The House Select Committee on Benghazi's day-long hearing saw Hillary Clinton answering questions on the State Department's role in the Benghazi attacks. For Republicans on the committee and Clinton's conservative detractors, the goal of the hearing is ostensibly to determine what really happened leading up to the Benghazi attacks once and for all. But they likely have the ulterior motive of hurting Clinton along the way. Even some of their own party members have accused the committee of politicizing the attacks to tarnish Clinton's presidential campaign. But what they perhaps underestimated was her steely resolve. In many ways, the Benghazi hearing could backfire on Clinton's detractors, and actually highlight the qualities that would make her a great president.
Since her testimony commenced, Clinton has remained consistently calm and respectful in the witness chair. She has answered every question without dodging the topic or getting defensive or heated. Even as committee chairman Trey Gowdy and ranking member Elijah Cummings started to raise their voices in a debate over what information should be released, Clinton stayed above the fray and kept her composure. It must be frustrating for Gowdy and the Republicans on the committee, who came to the hearing armed with about 50,000 emails and dozens of witness testimonies to trip Clinton up, to watch her handle each question like an absolute boss.
In fact, some observers on Twitter have noted that the hearing is almost like an inadvertent audition for the role of president.
And Clinton's crushing it. Not only are her answers comprehensive and reflective of a deep understanding of the complex international situation that led to the attacks, but her conviction in the actions she and the State Department took illustrates a leader who stands behind her decisions and thinks clearly under pressure. Clinton was also not afraid to utter the words, "I took responsibility," proving that she's not afraid to be held accountable. She told the panel:
I’ve lost more sleep than all of you put together. I have been wracking my brain for what more could have been done, or should have been one. When I took responsibility I took it as a challenge and as an obligation to make sure that when I left the State Department [we reformed measures].

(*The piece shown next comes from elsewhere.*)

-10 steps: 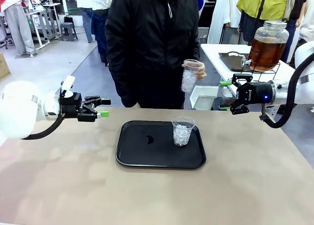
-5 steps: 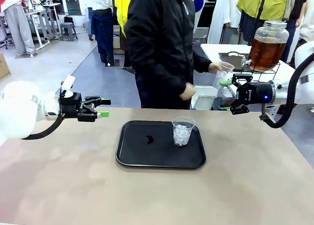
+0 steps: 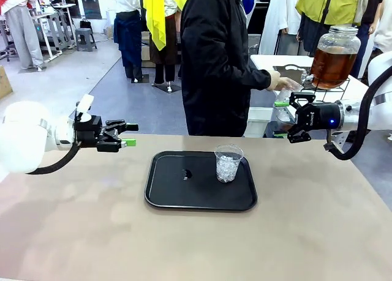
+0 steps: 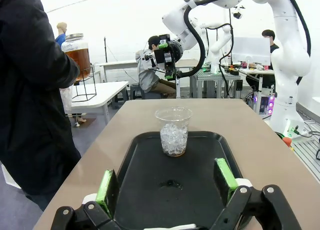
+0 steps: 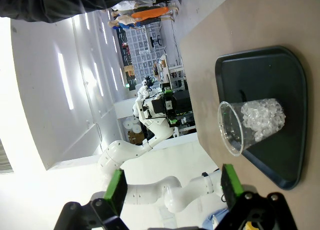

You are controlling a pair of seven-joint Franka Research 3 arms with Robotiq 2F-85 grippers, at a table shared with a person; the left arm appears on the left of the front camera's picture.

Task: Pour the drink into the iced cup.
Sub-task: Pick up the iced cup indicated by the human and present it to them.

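Brown table (image 3: 318, 232). At 12 o'clock a person (image 3: 214, 60) reaches toward the glass jar (image 3: 342, 37) of amber drink (image 3: 331, 67) at 2 o'clock. The black tray (image 3: 171, 192) lies at centre. The left gripper (image 3: 130, 134) at 9 o'clock and the right gripper (image 3: 280, 119) at 3 o'clock gape empty. The iced cup (image 3: 228, 163) stands at the tray's 3 o'clock.

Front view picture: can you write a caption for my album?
Ice cup sits on a black tray; a person holds another cup by the jar.

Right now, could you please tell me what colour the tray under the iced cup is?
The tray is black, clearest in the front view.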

But perhaps what will hurt her detractors the most, and inevitably help her campaign, is the hearing itself, which Cummings has called an "abusive effort to derail Secretary Clinton's presidential campaign." Even Republican House Majority Leader Kevin McCarthy has suggested as much. The charge that the ongoing Benghazi investigation is nothing more than a smear campaign in disguise that's politicizing a tragedy that shouldn't be is further proof of the chasm between Democrats and Republicans, perpetuated by the latter.
Clinton addressed this fracture during her testimony, recounting a different time:
People rose above politics, a Democratic Congress worked with a Republican administration to say what have we learned. Similarly, when we lost more Americans, the bombings in east Africa, again, the Republicans and Democrats worked together.So again, I’m an optimist, congressman, I’m hoping that that will be the outcome of this and the effort so that we really do honor the effort, not only of those we lost but those who are serving as we speak.I would like to get back to that time.
Ultimately, Clinton is coming away from this hearing as a solid leader who took responsibility for her mistakes and is now willingly cooperating because she has nothing to fear or hide. Meanwhile, her opponents are starting to look more like petulant, fearful witch hunters by the minute.